Talk of paint brings us to Esteban Vicente. Born in Spain 1903, Esteban emigrated to Greenwich Village, by way of Paris, in the mid-30’s. He has been a life-long friend of artists and critics crucial in the development of the New York School. Millions of people know the names of Jackson Pollock, Willem de Kooning and Mark Rothko. Fewer are acquainted with Esteban Vicente, a painter of real merit who is still working, still adding to a canon of constant achievement. Despite international recognition and inclusion in an heroic catalogue of public collections, Vicente is less familiar to younger American audiences. Anyone who does not know his work should spend time here with the single untitled oil painted in 1996 and the delicate pastel/collage from 1980.

There are omissions to Bibro’s list of artist/mentors. Where is Lennart Anderson, for one? Anderson, an elected member of the National Academy, is an extraordinary painter and one of the most influential teachers on the scene. His absence here is sorely felt. So is that of Graham Nickson. Nickson, who chose the artists representing the Studio School, graciously absented himself from the roster. Nevertheless, his work is missed.

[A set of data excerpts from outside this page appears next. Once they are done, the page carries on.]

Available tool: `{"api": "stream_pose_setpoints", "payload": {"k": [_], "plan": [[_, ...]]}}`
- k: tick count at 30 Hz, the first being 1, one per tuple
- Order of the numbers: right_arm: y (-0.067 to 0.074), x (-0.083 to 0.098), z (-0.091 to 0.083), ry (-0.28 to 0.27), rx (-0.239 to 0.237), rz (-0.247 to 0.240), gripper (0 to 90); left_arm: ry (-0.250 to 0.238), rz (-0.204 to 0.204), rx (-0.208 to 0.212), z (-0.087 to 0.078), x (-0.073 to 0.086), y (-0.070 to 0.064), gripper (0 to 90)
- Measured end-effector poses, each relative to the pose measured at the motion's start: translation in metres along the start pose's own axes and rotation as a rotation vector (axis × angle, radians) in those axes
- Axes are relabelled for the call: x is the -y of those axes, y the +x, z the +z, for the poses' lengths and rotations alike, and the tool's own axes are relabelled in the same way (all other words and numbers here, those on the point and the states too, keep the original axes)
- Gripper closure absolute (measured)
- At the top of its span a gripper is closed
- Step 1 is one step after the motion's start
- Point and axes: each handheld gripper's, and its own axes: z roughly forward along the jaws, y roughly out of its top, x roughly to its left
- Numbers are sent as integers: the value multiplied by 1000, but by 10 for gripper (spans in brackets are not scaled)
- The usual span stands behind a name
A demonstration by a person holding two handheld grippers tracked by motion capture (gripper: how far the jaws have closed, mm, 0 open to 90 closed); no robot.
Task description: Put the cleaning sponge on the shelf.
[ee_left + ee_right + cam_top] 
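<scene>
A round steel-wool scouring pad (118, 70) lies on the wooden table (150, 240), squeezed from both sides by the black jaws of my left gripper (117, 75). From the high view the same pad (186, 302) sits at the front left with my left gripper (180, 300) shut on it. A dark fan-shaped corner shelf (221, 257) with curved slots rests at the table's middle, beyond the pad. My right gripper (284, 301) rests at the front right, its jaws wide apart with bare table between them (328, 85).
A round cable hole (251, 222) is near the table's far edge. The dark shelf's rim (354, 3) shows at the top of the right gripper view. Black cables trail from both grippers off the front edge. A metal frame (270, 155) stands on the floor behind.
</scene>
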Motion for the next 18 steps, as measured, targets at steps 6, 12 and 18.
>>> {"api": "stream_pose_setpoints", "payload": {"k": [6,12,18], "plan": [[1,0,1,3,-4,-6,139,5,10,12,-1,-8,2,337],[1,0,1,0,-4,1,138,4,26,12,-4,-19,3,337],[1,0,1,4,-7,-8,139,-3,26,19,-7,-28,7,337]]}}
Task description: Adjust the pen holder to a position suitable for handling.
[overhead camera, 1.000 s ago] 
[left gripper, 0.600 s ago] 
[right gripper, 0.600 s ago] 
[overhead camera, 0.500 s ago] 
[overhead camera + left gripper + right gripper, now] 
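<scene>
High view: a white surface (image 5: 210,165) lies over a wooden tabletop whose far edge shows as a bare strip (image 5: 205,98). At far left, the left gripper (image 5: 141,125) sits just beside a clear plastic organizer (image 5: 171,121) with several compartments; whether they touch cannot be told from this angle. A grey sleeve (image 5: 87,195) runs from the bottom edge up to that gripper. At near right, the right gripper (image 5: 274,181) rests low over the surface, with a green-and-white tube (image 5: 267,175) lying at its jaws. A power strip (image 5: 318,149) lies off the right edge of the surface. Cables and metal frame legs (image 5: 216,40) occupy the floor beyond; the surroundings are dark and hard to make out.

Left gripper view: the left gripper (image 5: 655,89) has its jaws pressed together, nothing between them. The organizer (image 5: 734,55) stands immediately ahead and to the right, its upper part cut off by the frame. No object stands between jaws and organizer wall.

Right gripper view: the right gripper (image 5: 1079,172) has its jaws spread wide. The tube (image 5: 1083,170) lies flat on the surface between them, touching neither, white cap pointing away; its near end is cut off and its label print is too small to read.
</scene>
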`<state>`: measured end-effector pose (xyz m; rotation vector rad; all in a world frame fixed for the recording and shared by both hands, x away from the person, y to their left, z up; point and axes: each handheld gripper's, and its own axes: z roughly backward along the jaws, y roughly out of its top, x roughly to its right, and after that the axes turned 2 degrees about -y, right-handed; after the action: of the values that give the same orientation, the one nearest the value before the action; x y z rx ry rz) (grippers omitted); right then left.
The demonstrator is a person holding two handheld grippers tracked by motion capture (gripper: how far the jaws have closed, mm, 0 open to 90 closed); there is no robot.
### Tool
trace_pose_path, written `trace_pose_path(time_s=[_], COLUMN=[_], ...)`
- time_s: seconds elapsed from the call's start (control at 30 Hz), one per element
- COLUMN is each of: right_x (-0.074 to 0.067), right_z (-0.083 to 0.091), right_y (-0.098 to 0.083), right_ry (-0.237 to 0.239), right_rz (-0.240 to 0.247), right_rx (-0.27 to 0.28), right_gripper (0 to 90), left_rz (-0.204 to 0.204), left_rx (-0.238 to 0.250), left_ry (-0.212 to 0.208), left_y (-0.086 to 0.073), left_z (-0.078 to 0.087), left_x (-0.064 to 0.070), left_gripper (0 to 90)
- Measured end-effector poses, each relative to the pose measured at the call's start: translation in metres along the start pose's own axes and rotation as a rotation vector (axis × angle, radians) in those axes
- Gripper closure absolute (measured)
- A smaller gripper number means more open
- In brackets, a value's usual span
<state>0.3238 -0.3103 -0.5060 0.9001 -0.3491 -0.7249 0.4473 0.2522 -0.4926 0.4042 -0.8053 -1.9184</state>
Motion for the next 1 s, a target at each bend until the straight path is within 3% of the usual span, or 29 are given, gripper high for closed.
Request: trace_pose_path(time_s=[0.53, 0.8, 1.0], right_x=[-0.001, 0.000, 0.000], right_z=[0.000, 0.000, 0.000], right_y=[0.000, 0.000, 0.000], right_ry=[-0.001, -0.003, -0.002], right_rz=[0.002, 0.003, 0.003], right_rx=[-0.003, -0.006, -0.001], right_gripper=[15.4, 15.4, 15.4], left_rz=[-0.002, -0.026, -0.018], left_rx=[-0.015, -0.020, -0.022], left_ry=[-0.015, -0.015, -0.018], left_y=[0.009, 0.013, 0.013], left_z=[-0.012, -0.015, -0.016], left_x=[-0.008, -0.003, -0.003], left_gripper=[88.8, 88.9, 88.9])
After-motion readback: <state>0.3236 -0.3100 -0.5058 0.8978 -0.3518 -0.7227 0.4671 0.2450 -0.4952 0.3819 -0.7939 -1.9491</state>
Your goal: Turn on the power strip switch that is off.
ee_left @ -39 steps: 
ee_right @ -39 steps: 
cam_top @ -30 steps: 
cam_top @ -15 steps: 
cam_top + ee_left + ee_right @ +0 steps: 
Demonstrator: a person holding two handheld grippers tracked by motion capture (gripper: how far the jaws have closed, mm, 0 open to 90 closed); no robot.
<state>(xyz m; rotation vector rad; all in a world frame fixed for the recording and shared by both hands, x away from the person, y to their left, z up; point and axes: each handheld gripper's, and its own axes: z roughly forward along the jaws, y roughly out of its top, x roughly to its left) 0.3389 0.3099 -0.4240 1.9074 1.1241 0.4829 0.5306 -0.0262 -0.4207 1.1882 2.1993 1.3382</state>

But better to concentrate on what is here. Bruce Dorfman, once a student of Yasuo Kuniyoshi at the League, continues to attract artists to his classes on the strength of just the kind of atmospheric mixed-media abstractions exhibited here. Raoul Middleman’s figure study in oil is as unreserved and spontaneous as his teaching is reputed to be. Knox Martin and Charles Cajori are intelligently represented. So, too, are Lois Dodd, Louis Finkelstein and Sigmund Abeles.

If you’re not sure what "pop realism" refers to, look up Don Nice’s 1998 oil EA62798 and then you’ll know. This, and a small mixed media piece, EA6ZZ95-S, seem out of sync with the temper of the show as a whole.

Space considerations preclude justice to every artist, most needing no introduction: Wolf Kahn, Mercedes Matter, Ruth Miller, Andrew Forge, George Nama, Clare Romano, William Scharf, Harvey Dinnerstein and Reeve Schley. Know that they are here and come see for yourself.

Hearty thanks to Denise Bibro for assembling a knowledgeable and contributory exhibition.